On Wed, Nov 21, 2018 at 4:28 PM Daniel Colascione [off-list ref] wrote:
On Wed, Nov 21, 2018 at 4:22 PM Andrew Morton [off-list ref] wrote:
quoted
On Wed, 21 Nov 2018 15:21:40 -0800 Daniel Colascione [off-list ref] wrote:
quoted
On Wed, Nov 21, 2018 at 2:50 PM Andrew Morton [off-list ref] wrote:
quoted
On Wed, 21 Nov 2018 14:40:28 -0800 Daniel Colascione [off-list ref] wrote:
quoted
On Wed, Nov 21, 2018 at 2:12 PM Andrew Morton [off-list ref] wrote:
...
quoted
quoted
I wouldn't call tracing a specialized thing: it's important enough to
justify its own summit and a whole ecosystem of trace collection and
analysis tools. We use it in every day in Android. It's tremendously
helpful for understanding system behavior, especially in cases where
multiple components interact in ways that we can't readily predict or
replicate. Reliability and precision in this area are essential:
retrospective analysis of difficult-to-reproduce problems involves
puzzling over trace files and testing hypothesis, and when the trace
system itself is occasionally unreliable, the set of hypothesis to
consider grows. I've tried to keep the amount of kernel infrastructure
needed to support this precision and reliability to a minimum, pushing
most of the complexity to userspace. But we do need, from the kernel,
reliable process disambiguation.

Besides: things like checkpoint and restart are also non-core
features, but the kernel has plenty of infrastructure to support them.
We're talking about a very lightweight feature in this thread.
I'm still not understanding the seriousness of the problem.  Presumably
you've hit problems in real-life which were serious and frequent enough
to justify getting down and writing the code.  Please share some sob stories
with us!
The problem here is the possibility of confusion, even if it's rare.

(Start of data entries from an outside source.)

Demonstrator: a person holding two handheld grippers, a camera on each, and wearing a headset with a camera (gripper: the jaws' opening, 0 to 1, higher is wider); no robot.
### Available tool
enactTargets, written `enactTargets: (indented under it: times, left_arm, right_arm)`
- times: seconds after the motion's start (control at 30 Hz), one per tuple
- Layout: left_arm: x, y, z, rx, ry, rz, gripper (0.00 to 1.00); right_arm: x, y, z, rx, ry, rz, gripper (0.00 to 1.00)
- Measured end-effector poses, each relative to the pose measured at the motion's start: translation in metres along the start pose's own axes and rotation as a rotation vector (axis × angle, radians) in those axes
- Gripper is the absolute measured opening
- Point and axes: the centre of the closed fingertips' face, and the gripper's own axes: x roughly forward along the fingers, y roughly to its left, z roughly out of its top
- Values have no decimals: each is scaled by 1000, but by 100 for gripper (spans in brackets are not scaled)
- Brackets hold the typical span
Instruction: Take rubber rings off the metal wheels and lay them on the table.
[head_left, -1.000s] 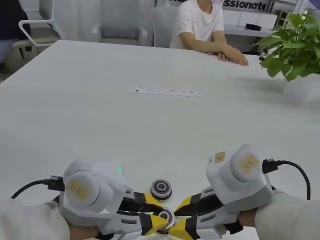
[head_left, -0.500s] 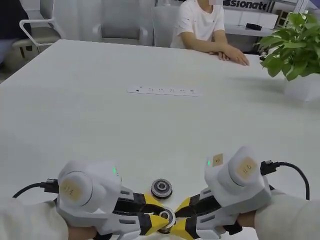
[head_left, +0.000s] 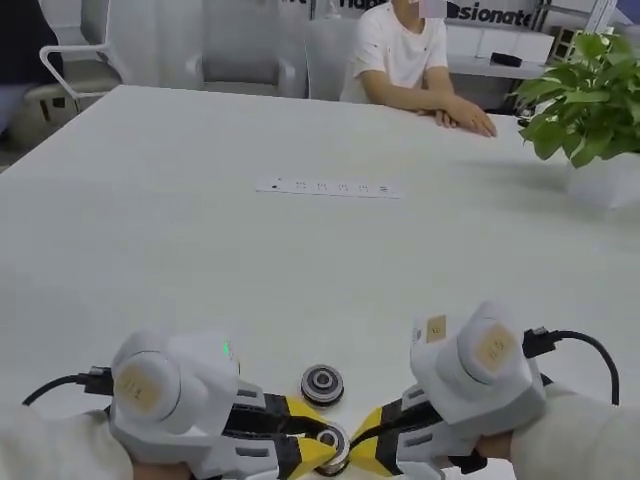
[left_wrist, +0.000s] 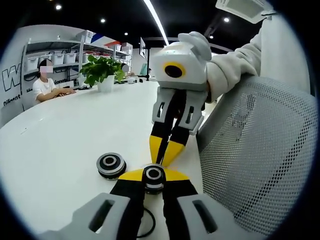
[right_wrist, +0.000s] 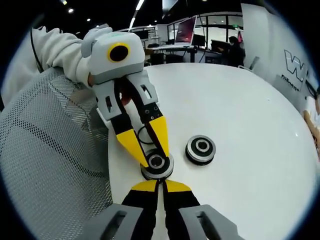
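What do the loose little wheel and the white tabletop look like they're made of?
Small round loose wheel: bright, shiny inner ring looks like metal; the dull black outer band looks like rubber. White tabletop: smooth, matte, faintly streaked, probably laminate or painted board; can't tell which.

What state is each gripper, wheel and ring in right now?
left gripper: shut on the held wheel.
right gripper: shut, tips at the held wheel's rim; ring pinch unclear.
held wheel: clamped between the left jaws.
second wheel: flat on the table, free, black ring apparently still on.
loose rubber ring: lying on the table under the left gripper.
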Motion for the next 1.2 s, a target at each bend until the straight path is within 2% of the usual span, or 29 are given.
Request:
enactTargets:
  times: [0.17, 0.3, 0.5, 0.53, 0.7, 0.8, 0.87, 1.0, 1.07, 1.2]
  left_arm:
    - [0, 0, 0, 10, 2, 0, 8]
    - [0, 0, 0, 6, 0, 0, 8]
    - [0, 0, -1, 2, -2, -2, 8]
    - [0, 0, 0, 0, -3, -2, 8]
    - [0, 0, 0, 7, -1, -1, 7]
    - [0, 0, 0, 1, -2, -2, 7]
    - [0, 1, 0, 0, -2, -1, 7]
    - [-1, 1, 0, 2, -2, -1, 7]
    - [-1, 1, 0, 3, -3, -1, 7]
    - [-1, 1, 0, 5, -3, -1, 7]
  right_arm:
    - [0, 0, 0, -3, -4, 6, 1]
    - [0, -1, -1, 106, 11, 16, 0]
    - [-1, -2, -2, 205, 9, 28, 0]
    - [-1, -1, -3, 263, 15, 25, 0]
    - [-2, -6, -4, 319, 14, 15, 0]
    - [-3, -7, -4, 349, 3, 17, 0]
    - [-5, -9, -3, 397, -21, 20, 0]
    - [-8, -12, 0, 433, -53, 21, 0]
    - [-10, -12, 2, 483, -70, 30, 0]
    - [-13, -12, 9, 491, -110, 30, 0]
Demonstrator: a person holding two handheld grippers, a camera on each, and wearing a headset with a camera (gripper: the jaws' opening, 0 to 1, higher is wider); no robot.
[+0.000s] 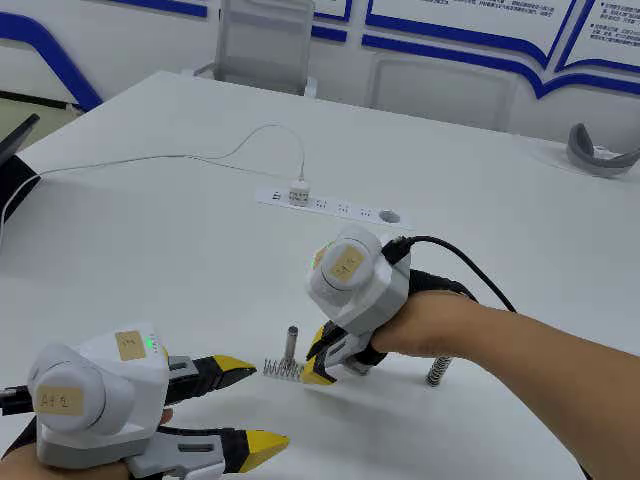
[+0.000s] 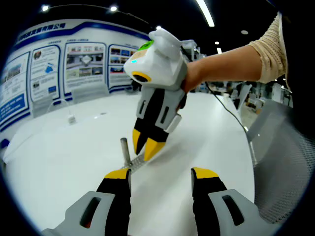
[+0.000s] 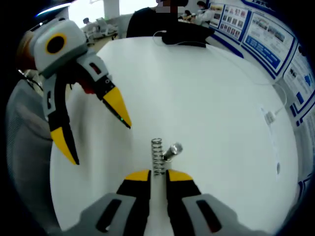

Does the naive approach of just walking /proc and ignoring the
possibility of PID reuse races work most of the time? Sure. But "most
of the time" isn't good enough. It's not that there are tons of sob
stories: it's that without completely robust reporting, we can't rule
out of the possibility that weirdness we observe in a given trace is
actually just an artifact from a kinda-sort-working best-effort trace
collection system instead of a real anomaly in behavior. Tracing,
essentially, gives us deltas for system state, and without an accurate
baseline, collected via some kind of scan on trace startup, it's
impossible to use these deltas to robustly reconstruct total system
state at a given time. And this matters, because errors in
reconstruction (e.g., assigning a thread to the wrong process because
the IDs happen to be reused) can affect processing of the whole trace.
If it's 3am and I'm analyzing the lone trace from a dogfooder
demonstrating a particularly nasty problem, I don't want to find out
that the trace I'm analyzing ended up being useless because the
kernel's trace system is merely best effort. It's very cheap to be
100% reliable here, so let's be reliable and rule out sources of
error.
So we're solving a problem which isn't known to occur, but solving it
provides some peace-of-mind?  Sounds thin!
So you want to reject a cheap fix for a problem that you know occurs
at some non-zero frequency? There's a big difference between "may or
may not occur" and "will occur eventually, given enough time, and so
must be taken into account in analysis". Would you fix a refcount race
that you knew was possible, but didn't observe? What, exactly, is your
threshold for accepting a fix that makes tracing more reliable?